Read the lines below and count those that have the word "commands". Respond with the number only.

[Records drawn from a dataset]

========

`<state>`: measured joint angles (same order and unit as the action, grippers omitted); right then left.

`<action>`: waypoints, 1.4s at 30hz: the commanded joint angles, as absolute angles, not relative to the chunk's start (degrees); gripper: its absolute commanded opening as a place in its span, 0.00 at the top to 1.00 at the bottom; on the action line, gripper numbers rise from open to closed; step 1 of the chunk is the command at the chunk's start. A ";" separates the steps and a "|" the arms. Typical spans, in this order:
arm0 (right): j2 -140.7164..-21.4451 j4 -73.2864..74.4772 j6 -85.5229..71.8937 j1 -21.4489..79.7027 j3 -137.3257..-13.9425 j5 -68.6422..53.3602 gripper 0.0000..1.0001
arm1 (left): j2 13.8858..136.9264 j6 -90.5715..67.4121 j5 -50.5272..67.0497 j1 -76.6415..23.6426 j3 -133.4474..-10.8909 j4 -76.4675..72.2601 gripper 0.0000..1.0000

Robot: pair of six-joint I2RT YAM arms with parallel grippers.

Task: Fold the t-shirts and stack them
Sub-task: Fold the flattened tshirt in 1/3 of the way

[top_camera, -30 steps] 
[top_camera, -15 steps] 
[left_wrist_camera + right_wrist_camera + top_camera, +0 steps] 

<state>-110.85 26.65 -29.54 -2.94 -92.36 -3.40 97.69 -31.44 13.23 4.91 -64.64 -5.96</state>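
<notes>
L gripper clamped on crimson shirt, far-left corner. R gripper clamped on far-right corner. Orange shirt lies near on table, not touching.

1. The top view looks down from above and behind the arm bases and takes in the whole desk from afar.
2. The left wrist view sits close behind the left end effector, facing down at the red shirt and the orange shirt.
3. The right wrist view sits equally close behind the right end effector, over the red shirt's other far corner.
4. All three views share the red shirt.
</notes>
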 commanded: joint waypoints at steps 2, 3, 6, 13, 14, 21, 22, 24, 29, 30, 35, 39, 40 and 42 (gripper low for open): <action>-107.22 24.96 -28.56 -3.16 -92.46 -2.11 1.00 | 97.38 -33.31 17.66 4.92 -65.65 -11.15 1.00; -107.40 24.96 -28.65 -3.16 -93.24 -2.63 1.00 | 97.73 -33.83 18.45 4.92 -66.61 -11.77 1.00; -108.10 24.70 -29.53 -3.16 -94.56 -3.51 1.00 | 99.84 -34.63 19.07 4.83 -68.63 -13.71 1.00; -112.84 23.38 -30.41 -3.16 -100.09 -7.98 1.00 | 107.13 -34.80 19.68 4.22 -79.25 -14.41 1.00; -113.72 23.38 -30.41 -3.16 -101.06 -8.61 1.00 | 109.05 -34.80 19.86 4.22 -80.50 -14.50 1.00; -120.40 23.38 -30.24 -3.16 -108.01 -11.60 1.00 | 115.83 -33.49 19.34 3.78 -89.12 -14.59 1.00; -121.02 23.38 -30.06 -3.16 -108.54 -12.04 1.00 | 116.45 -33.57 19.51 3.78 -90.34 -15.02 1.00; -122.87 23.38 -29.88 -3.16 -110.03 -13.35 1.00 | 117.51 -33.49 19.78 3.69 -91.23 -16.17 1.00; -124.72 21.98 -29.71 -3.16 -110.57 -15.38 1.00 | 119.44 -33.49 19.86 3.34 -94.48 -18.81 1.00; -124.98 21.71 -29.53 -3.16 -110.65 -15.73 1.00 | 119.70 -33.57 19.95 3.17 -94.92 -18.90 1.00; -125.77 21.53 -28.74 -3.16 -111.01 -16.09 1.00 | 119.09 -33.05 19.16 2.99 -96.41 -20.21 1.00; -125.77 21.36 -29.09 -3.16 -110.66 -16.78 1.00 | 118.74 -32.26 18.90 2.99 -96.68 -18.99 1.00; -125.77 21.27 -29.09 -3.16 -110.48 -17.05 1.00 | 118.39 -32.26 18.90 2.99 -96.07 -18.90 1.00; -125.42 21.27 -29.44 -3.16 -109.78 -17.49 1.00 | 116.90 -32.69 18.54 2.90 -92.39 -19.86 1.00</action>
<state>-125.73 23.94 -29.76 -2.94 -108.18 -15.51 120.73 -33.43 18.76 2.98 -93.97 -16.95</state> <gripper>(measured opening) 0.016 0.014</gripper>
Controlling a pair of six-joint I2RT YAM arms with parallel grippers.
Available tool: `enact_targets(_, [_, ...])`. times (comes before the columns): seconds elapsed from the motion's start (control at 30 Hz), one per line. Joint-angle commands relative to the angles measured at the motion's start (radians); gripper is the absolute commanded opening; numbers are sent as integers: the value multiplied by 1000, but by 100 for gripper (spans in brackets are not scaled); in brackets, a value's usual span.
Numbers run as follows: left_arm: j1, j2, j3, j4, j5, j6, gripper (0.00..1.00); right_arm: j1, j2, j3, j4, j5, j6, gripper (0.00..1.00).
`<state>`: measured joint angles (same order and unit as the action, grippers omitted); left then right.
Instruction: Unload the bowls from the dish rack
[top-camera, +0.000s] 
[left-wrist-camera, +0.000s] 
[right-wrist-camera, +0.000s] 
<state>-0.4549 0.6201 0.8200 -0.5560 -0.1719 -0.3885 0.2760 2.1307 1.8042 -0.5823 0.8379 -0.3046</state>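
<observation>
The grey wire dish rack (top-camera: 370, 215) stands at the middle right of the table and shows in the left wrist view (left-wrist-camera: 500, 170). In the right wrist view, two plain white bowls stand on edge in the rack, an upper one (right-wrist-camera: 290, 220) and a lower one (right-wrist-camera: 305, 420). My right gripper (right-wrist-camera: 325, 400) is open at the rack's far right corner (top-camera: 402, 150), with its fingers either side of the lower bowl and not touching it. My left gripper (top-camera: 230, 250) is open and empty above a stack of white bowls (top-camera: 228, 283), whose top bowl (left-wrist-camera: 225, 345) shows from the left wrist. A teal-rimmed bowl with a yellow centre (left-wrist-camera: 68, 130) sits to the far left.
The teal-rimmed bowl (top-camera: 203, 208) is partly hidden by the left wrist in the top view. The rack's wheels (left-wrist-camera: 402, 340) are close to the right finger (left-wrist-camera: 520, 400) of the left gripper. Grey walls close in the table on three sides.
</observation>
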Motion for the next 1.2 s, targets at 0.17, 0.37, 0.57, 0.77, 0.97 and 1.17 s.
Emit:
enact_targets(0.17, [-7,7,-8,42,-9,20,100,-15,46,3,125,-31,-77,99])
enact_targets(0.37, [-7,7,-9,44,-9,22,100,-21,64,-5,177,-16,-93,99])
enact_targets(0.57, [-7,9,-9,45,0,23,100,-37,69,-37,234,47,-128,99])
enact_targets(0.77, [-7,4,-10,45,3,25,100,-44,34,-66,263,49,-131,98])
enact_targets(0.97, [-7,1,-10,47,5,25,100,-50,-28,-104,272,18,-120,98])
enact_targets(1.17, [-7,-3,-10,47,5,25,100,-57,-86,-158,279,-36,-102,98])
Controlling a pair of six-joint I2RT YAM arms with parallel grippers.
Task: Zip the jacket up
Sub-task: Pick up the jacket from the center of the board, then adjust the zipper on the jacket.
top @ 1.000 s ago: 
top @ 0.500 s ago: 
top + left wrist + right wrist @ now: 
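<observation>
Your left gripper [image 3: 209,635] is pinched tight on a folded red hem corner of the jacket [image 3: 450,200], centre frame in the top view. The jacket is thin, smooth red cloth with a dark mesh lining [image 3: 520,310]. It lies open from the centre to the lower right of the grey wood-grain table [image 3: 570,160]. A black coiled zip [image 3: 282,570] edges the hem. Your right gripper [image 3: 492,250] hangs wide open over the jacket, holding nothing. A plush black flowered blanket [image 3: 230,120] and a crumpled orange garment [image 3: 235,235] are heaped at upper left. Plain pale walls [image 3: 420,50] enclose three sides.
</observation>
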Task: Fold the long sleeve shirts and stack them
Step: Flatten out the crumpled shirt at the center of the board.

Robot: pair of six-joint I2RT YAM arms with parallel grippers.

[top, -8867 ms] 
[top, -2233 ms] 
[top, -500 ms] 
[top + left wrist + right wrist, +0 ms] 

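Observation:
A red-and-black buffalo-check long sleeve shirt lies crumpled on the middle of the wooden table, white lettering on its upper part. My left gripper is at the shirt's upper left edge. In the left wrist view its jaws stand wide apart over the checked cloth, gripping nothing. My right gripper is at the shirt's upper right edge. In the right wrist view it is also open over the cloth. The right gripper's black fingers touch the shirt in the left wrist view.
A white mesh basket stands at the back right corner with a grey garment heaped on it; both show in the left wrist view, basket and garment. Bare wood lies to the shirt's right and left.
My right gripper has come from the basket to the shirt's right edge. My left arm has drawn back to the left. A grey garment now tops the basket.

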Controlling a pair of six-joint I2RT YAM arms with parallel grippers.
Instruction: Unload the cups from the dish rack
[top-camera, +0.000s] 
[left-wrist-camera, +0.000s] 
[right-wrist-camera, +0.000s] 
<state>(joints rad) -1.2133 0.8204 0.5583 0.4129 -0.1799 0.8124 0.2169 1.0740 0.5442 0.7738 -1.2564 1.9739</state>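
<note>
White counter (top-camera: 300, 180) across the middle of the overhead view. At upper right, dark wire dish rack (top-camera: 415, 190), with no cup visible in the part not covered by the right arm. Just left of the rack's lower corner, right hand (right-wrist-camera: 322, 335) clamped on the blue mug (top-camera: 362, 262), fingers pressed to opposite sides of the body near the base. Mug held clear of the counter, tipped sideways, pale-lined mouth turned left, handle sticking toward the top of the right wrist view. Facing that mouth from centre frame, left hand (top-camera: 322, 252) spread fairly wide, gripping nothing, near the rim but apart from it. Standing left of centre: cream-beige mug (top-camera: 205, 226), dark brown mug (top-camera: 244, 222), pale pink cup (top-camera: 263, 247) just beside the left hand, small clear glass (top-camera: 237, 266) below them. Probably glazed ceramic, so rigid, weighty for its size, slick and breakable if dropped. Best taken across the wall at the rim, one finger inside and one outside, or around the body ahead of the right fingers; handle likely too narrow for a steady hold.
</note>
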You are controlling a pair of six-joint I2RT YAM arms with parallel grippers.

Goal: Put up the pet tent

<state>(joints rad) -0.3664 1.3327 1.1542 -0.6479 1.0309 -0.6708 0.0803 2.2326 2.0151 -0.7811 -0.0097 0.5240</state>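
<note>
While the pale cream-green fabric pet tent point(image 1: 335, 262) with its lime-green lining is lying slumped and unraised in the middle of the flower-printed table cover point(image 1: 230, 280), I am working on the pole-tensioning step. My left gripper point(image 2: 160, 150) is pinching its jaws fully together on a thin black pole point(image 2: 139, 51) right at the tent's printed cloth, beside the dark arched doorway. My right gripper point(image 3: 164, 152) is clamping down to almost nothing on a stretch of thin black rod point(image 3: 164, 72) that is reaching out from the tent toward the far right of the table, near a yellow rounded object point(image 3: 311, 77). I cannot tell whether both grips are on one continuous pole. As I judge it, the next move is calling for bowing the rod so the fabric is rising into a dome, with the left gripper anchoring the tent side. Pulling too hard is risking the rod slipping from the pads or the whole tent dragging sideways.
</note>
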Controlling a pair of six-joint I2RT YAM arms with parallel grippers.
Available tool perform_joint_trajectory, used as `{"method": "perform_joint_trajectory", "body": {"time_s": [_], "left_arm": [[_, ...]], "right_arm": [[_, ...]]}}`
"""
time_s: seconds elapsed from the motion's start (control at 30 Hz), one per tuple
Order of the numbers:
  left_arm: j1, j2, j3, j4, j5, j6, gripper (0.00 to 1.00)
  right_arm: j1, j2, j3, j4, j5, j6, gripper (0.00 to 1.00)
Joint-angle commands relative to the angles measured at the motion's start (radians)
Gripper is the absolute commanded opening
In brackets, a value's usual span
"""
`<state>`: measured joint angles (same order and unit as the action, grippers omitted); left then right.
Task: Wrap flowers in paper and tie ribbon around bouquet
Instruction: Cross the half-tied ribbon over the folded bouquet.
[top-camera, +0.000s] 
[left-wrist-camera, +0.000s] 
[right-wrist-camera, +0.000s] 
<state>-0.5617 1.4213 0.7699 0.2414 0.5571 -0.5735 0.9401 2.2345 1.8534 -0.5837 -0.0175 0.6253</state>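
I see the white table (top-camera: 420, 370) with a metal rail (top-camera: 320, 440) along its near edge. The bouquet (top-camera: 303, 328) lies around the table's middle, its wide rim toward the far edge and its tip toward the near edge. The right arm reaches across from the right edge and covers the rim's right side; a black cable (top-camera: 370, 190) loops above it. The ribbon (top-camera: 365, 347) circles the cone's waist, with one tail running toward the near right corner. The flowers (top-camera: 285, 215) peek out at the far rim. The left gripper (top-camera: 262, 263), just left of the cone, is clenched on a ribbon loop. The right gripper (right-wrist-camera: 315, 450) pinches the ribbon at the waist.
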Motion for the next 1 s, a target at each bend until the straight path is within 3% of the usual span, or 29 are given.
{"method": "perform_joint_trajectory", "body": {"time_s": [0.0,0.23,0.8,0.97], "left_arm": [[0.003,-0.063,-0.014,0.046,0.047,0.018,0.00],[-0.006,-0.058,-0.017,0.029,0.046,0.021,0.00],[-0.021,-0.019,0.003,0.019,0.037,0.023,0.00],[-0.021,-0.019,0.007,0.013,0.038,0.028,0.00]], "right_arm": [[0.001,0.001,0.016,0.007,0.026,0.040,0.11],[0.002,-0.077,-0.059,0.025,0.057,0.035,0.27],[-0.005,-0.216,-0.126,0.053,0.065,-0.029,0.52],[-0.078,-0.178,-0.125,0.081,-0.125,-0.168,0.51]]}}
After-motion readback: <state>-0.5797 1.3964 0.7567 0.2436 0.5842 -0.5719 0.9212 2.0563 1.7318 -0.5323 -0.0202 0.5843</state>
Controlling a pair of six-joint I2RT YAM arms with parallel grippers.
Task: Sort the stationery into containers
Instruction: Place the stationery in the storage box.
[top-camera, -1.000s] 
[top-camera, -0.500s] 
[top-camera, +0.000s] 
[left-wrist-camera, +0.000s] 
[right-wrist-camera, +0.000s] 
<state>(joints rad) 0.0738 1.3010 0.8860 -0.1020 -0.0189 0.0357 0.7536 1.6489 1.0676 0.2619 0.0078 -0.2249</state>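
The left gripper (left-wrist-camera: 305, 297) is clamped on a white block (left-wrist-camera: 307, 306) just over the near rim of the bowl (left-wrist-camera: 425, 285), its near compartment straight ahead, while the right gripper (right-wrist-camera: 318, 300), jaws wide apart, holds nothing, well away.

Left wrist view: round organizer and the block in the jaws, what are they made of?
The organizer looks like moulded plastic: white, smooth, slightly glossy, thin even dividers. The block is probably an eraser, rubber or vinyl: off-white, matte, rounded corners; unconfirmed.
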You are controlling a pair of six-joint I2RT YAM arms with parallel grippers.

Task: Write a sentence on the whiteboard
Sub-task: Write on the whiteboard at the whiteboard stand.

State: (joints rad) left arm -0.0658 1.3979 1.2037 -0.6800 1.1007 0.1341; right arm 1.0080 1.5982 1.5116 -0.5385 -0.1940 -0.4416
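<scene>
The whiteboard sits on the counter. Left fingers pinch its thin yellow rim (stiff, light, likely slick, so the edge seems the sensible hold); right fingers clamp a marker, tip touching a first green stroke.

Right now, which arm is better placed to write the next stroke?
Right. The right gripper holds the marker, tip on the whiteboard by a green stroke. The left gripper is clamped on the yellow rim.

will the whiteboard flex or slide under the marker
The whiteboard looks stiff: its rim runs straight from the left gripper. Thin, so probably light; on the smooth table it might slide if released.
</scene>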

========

— WRITTEN SOLUTION —
2